The department looked to areas where dog breeds developed to guard sheep against wolves and brown bears. Then scientists supplied Cao de Gado Transmontanos, a large though lean and agile dog developed in a mountainous region of Portugal; Karakachans, developed by nomadic sheepherders in a mountainous area of Bulgaria; and Kangals, another powerful breed with an instinct for guarding, this one originating in Turkey.
Dogs from all three breeds can weigh up to 64 kilograms, about the size of a wolf. The dogs were sent to guard 65 herds in Idaho, Montana, Wyoming, Washington and Oregon.
Scientists are still analyzing information from notes, remote cameras and GPS collars, Young said, with four or five scientific papers expected in the next year. But overall, she said, the dogs did well keeping away wolves and better than traditional guard dogs at deterring coyotes.
For decades, most U.S. sheep producers have used large white dogs such as Great Pyrenees, Akbash or Maremma Sheepdogs. Light brown Anatolian Shepherds are also used.

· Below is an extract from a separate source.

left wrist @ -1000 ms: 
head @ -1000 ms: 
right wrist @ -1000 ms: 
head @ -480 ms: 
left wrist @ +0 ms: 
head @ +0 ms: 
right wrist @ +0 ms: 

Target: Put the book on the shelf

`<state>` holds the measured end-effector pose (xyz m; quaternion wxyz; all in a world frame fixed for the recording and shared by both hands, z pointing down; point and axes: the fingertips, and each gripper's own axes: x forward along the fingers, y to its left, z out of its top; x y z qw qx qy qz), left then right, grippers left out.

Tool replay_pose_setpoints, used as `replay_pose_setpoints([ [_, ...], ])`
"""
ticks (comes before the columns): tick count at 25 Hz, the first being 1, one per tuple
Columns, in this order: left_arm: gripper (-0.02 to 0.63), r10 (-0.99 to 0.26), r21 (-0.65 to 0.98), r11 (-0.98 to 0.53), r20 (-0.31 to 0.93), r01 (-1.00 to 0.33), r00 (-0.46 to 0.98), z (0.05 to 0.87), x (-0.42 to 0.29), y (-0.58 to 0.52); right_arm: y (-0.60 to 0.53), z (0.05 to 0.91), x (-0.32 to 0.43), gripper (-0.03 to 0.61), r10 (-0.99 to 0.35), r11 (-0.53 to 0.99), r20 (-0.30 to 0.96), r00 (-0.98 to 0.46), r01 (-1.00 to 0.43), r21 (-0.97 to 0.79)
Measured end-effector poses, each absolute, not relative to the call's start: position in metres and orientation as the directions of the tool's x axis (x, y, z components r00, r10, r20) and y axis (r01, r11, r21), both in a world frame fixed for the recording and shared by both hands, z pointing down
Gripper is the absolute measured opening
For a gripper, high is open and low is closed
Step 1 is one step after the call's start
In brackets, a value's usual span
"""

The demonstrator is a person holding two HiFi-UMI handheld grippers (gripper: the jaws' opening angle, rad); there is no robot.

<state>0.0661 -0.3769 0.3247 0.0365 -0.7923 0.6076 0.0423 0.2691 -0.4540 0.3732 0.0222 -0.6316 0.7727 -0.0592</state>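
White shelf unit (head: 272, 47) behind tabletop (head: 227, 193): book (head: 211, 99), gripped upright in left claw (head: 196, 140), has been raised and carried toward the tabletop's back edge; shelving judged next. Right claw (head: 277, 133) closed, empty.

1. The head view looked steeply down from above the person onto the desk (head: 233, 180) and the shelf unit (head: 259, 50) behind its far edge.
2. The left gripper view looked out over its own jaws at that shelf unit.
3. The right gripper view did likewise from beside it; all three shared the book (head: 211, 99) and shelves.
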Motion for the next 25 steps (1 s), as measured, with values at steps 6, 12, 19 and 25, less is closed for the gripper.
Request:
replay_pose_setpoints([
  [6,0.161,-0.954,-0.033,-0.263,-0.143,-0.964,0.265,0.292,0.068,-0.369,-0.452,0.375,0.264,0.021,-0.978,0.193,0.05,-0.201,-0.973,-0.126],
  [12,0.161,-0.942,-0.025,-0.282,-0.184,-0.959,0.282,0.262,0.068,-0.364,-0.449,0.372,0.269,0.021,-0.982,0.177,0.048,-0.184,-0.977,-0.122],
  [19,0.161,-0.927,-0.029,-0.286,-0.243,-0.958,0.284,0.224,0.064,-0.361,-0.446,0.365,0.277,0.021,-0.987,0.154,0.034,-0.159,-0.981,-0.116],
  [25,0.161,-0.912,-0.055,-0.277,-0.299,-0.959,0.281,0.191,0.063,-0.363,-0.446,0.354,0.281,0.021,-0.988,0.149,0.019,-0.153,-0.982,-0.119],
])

But the reintroduction of wolves in the American West in the 1990s has led to questions about whether those breeds are up to the task. Since wolves returned to Idaho in 1995, the Agriculture Department's Wildlife Services says, wolves have killed 50 guard dogs through the end of last year and injured nearly 40 others in the state. Federal officials in 2017 killed 56 wolves in Idaho due to attacks on livestock.